At number 19 The Carpenter’s ‘Hurting Each Other’ became the 29th song to re-enter the charts. It had been out of the top 20 for 2 weeks. 4 of the 29 that had re-entered the charts had done so twice giving us a total of 33 times we had seen re-entries so far. This was the 11th time we had had a re-entry this year.

Last of the new entries was local lad Dickie Loader with his 4th hit to date.

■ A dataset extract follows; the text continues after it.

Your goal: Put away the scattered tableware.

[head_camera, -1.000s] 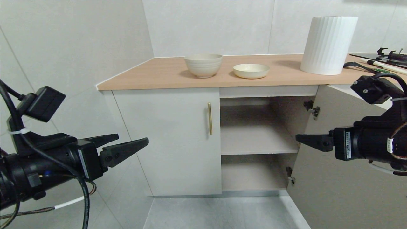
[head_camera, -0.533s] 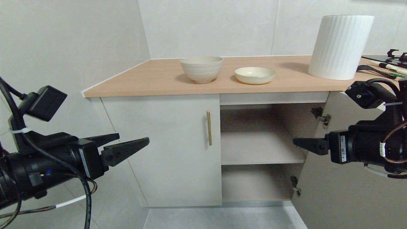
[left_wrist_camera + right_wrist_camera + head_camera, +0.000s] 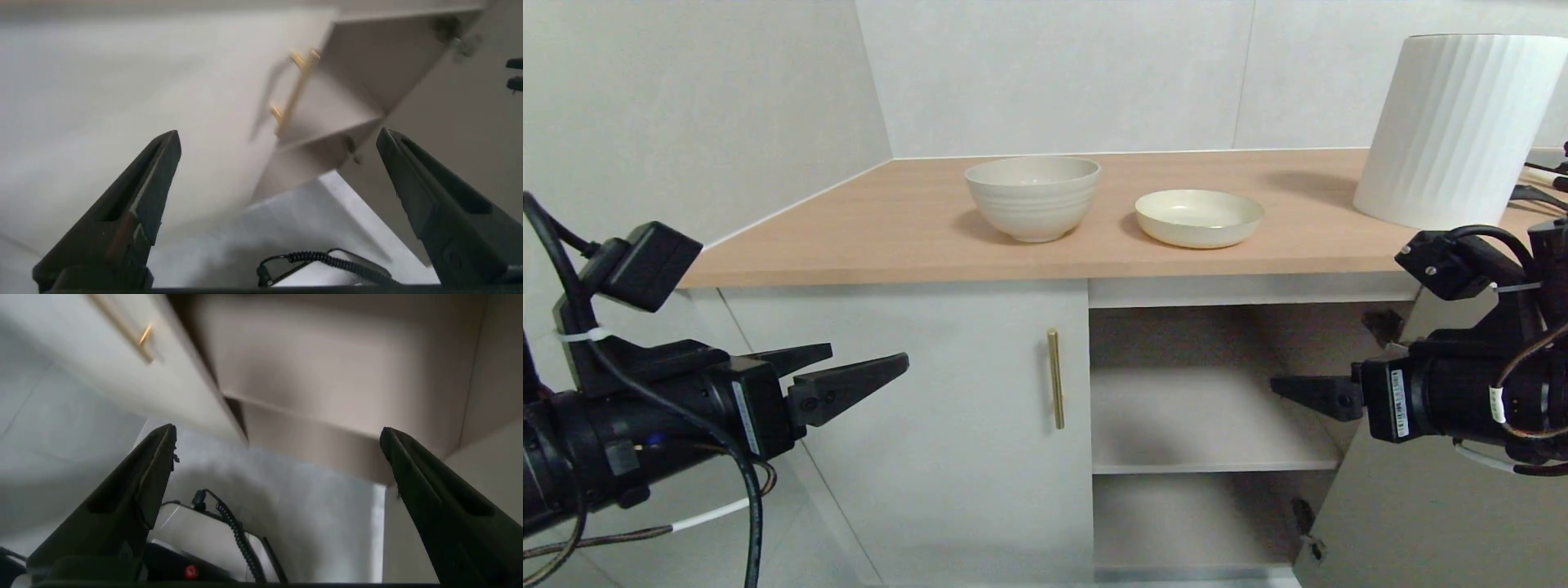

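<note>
Head view: a wood-grain table (image 3: 890, 237) runs into a corner of pale tiled wall, and on it a deep, round cream bowl (image 3: 1032, 196) with faint ridges around its side stands upright. Just beside it, on the robot's right and not touching, lies a shallow, glossy cream dish (image 3: 1199, 217). Farther right rises a tall white ribbed cylinder (image 3: 1454, 131); its inside is hidden. Under the table, the flat grey left door (image 3: 907, 425) is shut and carries a slim brass handle (image 3: 1055, 390). The right compartment is open, showing a plain shelf (image 3: 1201, 425) and its door (image 3: 1413, 514) swung outward. The left gripper (image 3: 866, 356) hangs low before the shut door, its black tapered jaws apart and holding nothing. The right gripper (image 3: 1311, 392) is level with the open compartment. Left wrist view: the left gripper (image 3: 278, 135) shows both wedge-shaped jaws spread wide, with the brass handle (image 3: 290, 82) and a coiled cable (image 3: 319, 261) beyond them. Right wrist view: the right gripper (image 3: 276, 433) likewise has its jaws wide apart and bare, facing the cabinet's matte brown interior (image 3: 343, 367) above smooth grey floor (image 3: 310, 498).
</note>
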You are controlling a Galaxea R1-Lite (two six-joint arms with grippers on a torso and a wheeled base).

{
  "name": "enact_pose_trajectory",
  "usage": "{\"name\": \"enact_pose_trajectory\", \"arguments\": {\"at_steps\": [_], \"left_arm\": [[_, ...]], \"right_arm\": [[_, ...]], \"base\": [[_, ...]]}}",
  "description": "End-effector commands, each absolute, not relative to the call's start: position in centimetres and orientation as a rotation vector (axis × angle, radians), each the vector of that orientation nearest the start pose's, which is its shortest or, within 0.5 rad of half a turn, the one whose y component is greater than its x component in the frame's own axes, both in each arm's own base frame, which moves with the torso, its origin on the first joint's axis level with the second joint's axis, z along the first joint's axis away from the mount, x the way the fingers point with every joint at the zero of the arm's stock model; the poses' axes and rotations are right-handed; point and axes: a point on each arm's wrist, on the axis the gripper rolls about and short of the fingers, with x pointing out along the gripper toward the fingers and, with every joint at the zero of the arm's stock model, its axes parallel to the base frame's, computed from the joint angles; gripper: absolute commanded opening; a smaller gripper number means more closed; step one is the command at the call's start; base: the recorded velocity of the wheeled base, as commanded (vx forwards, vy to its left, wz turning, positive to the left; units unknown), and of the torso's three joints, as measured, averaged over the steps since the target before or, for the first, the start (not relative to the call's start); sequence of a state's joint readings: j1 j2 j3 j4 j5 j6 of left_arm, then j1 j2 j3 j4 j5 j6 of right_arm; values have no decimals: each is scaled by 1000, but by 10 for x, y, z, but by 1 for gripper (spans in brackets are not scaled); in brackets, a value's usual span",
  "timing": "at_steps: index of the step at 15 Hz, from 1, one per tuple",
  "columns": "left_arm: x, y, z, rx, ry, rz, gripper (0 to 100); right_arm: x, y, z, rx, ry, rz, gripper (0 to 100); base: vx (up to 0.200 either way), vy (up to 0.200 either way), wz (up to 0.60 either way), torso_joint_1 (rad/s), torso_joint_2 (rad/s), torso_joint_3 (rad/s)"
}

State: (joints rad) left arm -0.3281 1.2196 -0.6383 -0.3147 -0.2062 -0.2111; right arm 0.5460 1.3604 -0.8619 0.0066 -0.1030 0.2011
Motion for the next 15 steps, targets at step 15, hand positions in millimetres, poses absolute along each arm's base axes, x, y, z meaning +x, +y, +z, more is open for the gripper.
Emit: {"name": "enact_pose_trajectory", "arguments": {"at_steps": [15], "left_arm": [[163, -61, 222, -156, 353, -508, 100]], "right_arm": [[184, 109, 227, 15, 515, 388, 100]], "base": [[0, 0, 0, 9, -47, -38]]}}
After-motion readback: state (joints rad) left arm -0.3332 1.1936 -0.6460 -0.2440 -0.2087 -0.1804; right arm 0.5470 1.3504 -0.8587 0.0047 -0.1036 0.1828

It follow up his 1966 hit, ‘Sea Of heartbreak’, 1969’s ‘Young Love Can Hurt’ and 1970’s ‘Poor Little Rich Girl’. His previous hit had left the charts 81 weeks previously giving him the 8th highest gap to date between hits for a local act. Of those 8, only 2 were less than 100 (the other being 93 weeks between The Invaders ‘Chapel Of Dreams’ and ‘There’s A Light, There’s A Way’). Loader also had the 3rd biggest gap between hits for a local act which happened between his first 2 hits. Other than his first hit, Loader had penned all his others. Including Loader, 13 local acts so far had managed 4 hits to date. With this new entry, Loader reached the 30 weeks in the charts mark and was the 62nd act overall and the 15th local act to reach this milestone.

The Brits dropped below 10 hits in the charts again after having had 2 weeks with half the chart being by acts from there. They dropped to 9 hits. The local hit count in the top 20 moved up to 4 and it had been 12 weeks since it had last been this high. On the overall hits count front, the Americans drew level with the Brits with both nations having contributed 312 apiece to our charts to date. The locals were in 3rd place on 164.

The Hollies became the 6th act to reach the magical 100 weeks in the chart mark. They followed Tom Jones, The Troggs, Percy Sledge, The Bee Gees and Creedence Clearwater Revival (in that order) in reaching this milestone.

For the first time in 7 weeks we saw some movement on the top 20 of the weeks count list as Engelbert Humperdinck moved into 16th place alongside The Archies with both acts now on 78 weeks.

Dickie Loader’s milestone achievement of 30 week mentioned above failed to move him from 15th spot on the local weeks count list, but The Rising Sons who moved on to 22 weeks now shared 20th place on that list with Hilary and Carike Keuzenkamp.